1. The method of reconstituting rubber from crumb rubber comprising the steps of:

mixing crumb rubber with a binder including one of urethane or sodium silicate; and

applying pressure to the mixture until the crumb rubber is flowable, molding the flowable rubber.

2. The method of claim 1, wherein the molded product is a composite.

3. The method of claim 1, wherein the pressure applied to the crumb rubber is stepped.

4. The method of claim 3, wherein the stepped pressure applied starts at a low pressure and then is stepped in intervals to until the pressure reaches a maximum pressure.

5. The method of claim 4, wherein the initial pressure exceeds 1600 psi.

6. The method of claim 4, wherein the stepping interval includes a stepping interval that exceeds 15 seconds.

7. The method of claim 6, wherein the pressure stepped is 500 psi.

8. The method of claim 7, wherein the pressure steps are terminated when the pressure reaches the maximum pressure.

9. The method of claim 8, wherein the maximum pressure reaches between 1600 pse and 3600 psi.

10. The method of claim 1, wherein and further including the step of adding fillers to the mixture.

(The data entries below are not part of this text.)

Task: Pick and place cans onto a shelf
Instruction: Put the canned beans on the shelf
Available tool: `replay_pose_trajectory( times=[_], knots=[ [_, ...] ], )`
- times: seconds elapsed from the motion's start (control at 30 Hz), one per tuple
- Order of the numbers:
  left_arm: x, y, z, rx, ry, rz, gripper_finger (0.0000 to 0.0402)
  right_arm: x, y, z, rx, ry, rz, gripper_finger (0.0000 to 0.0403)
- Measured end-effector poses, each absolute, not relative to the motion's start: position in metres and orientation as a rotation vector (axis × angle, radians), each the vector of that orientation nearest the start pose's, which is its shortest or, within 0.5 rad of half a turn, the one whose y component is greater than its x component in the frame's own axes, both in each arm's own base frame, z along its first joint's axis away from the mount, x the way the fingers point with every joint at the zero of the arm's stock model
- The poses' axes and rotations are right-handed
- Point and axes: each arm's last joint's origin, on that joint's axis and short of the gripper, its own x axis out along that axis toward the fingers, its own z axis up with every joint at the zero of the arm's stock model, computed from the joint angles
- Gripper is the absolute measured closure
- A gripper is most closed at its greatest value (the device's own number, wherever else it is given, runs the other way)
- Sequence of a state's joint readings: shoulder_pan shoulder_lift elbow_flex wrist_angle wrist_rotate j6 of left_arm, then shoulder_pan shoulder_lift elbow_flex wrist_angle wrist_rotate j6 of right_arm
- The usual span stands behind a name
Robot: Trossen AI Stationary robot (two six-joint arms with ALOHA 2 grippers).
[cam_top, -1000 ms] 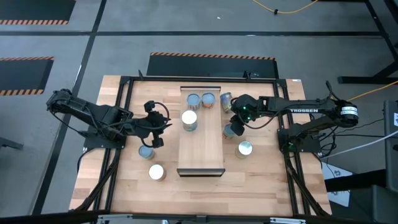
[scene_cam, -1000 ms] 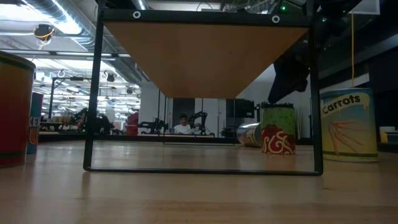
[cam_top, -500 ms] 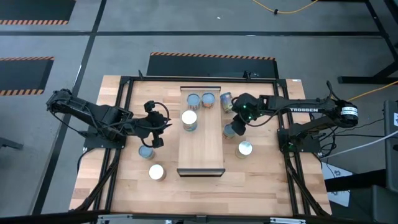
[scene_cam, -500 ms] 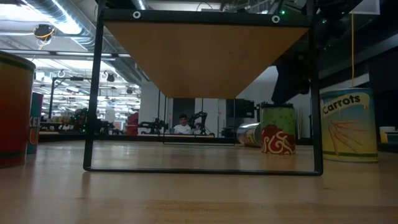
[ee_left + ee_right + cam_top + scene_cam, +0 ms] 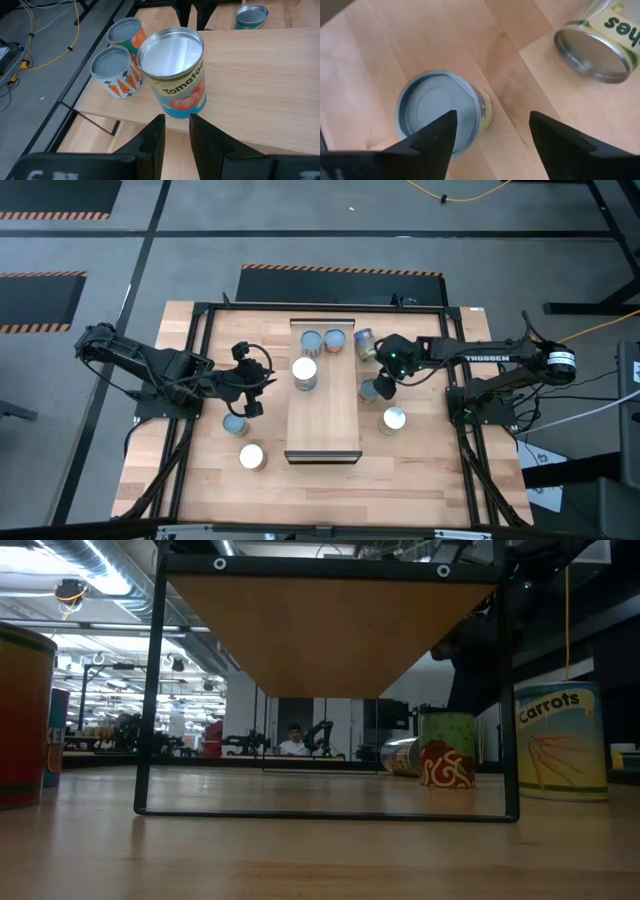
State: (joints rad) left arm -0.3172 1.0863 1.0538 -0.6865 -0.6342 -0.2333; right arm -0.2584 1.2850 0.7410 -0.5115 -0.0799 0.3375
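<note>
The right gripper (image 5: 378, 376) hangs just right of the shelf (image 5: 323, 420), fingers spread above an upright can (image 5: 440, 112) it does not hold. The left gripper (image 5: 175, 132), left of the shelf, points its narrowly parted, empty fingers at a tomato can (image 5: 176, 70) standing on the shelf.

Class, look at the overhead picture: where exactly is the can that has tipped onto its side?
In the high view the tipped can lies on the table just right of the shelf's far end, beside two upright cans there and close to the open right gripper.
</note>
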Motion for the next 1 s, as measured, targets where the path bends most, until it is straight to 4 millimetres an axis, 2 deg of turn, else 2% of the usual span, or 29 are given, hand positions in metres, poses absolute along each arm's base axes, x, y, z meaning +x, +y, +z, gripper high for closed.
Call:
replay_pose_trajectory(
  times=[0.13,0.37,0.8,1.0],
  knots=[
    [0.207,-0.050,0.329,0.107,0.600,0.374,0.0320,0.227,-0.057,0.195,0.482,0.997,-0.335,0.0164],
    [0.207,-0.050,0.329,0.107,0.600,0.374,0.0320,0.226,-0.056,0.185,0.506,0.975,-0.291,0.0224],
    [0.207,-0.050,0.329,0.107,0.600,0.374,0.0320,0.227,-0.056,0.186,0.507,0.960,-0.264,0.0389],
    [0.207,-0.050,0.329,0.107,0.600,0.374,0.0320,0.228,-0.056,0.187,0.510,0.962,-0.266,0.0389]
  ],
)
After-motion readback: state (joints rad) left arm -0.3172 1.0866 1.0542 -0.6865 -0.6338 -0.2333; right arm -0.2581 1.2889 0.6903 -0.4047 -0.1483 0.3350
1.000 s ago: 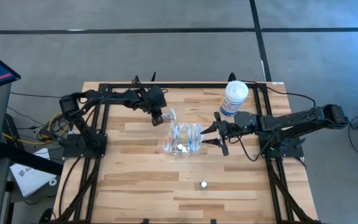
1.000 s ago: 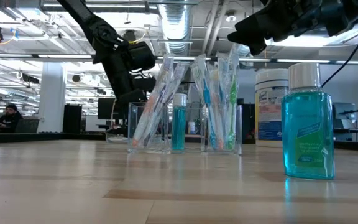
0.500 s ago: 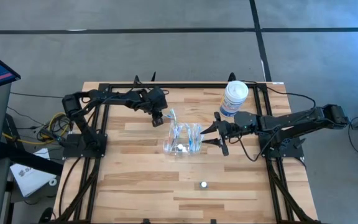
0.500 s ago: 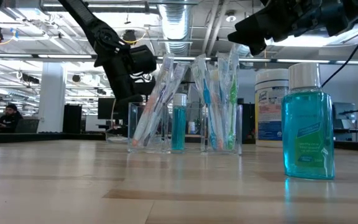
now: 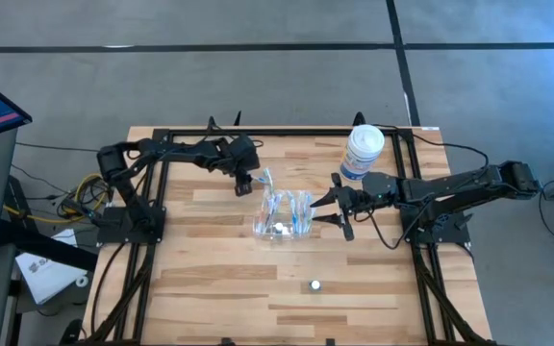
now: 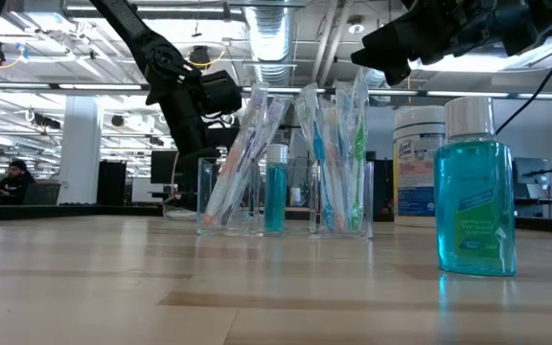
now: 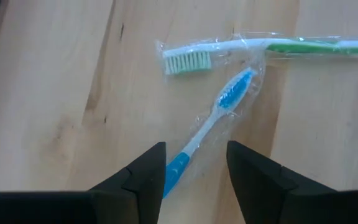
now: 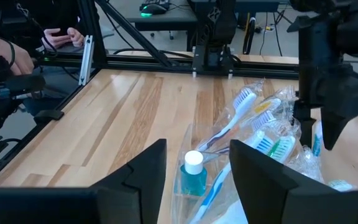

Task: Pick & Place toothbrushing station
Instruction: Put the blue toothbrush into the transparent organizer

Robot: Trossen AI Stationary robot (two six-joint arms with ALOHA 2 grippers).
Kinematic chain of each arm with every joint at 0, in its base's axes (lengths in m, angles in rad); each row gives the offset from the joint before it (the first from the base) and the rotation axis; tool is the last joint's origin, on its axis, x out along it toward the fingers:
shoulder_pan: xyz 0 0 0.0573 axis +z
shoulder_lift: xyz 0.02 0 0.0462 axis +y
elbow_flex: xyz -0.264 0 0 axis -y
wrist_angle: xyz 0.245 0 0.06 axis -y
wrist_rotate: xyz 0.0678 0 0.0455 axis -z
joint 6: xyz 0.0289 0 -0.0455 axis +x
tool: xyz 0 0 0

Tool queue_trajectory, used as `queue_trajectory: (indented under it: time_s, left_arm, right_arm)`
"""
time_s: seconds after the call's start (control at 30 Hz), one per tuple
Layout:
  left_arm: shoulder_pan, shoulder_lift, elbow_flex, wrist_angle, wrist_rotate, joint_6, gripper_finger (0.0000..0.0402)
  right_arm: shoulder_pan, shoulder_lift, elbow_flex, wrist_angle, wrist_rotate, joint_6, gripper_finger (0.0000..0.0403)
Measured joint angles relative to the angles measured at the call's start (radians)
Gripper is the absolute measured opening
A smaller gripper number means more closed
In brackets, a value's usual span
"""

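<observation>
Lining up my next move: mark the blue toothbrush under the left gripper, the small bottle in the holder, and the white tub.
Blue toothbrush (image 7: pixel 232 98), left wrist view, on its bristle head.
Small bottle (image 8: pixel 193 176), right wrist view, on its blue body.
White tub (image 5: pixel 364 151), high view, on its lid.

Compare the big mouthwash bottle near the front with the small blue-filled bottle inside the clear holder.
The mouthwash bottle stands alone on bare table; the small bottle sits in the clear holder among wrapped toothbrushes. The mouthwash bottle looks wider; the small bottle looks slimmer. Both are upright, white-capped and hold blue-green liquid.
</observation>
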Motion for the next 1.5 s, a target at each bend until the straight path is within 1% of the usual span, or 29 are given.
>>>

11. The method of claim 10, wherein the fillers include polymer elements.

12. The method of claim 11, wherein the polymer elements include polystyrene elements.

13. The method of claim 12, wherein the fillers include natural fiber elements.

14. The method of claim 13, wherein the natural fiber elements include bamboo.

15. The method of claim 13, wherein the natural fiber elements include rice hulls.

16. The method of claim 15, wherein the natural fiber loading is between 10 and 90% of the total weight.